> [What to do] Exercise in exact copying: restate word for word only the lines below from the one containing "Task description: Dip" through the one containing "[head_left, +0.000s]", omitting any pictures.

> [Supplied entries]
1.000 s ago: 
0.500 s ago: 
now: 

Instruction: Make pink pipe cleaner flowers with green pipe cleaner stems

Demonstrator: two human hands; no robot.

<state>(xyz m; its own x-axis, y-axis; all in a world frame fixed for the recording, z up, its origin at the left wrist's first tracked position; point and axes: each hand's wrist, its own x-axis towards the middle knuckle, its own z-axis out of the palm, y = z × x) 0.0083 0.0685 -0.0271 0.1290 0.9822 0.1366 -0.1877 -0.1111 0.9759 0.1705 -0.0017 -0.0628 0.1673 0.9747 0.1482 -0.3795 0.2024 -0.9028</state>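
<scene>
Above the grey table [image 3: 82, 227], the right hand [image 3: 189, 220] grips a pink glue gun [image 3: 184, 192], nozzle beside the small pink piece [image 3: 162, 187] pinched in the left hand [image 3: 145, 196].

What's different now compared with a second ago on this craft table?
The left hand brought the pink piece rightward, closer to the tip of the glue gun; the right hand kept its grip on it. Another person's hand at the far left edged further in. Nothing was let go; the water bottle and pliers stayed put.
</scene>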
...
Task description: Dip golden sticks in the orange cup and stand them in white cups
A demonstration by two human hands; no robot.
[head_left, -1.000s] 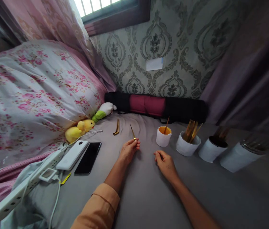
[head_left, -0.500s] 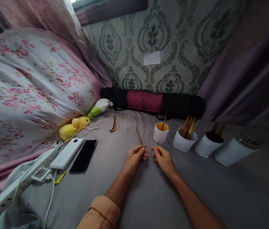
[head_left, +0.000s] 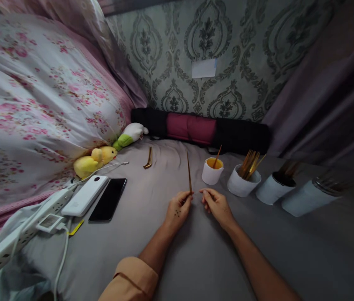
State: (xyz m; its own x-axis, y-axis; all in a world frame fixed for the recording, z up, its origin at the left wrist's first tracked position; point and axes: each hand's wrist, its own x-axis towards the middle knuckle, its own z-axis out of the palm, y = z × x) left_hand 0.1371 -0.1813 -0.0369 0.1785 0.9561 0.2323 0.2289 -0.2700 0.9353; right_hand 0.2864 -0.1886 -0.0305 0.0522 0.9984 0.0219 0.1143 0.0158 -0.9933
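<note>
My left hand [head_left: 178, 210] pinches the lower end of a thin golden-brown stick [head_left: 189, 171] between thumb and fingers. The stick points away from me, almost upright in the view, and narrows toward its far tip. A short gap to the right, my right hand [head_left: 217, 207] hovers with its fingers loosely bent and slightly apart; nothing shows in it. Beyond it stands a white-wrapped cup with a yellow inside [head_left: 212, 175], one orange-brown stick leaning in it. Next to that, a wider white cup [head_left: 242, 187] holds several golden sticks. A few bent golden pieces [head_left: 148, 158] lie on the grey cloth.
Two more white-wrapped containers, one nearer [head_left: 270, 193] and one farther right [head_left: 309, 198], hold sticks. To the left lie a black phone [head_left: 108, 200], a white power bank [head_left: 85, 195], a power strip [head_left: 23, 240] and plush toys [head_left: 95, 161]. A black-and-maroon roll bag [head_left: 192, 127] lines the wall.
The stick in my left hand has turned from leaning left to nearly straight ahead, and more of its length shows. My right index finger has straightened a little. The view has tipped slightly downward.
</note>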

> [Task answer]
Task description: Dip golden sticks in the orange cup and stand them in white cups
A demonstration by two human hands; no robot.
[head_left, -1.000s] 
[head_left, -0.500s] 
[head_left, +0.000s] 

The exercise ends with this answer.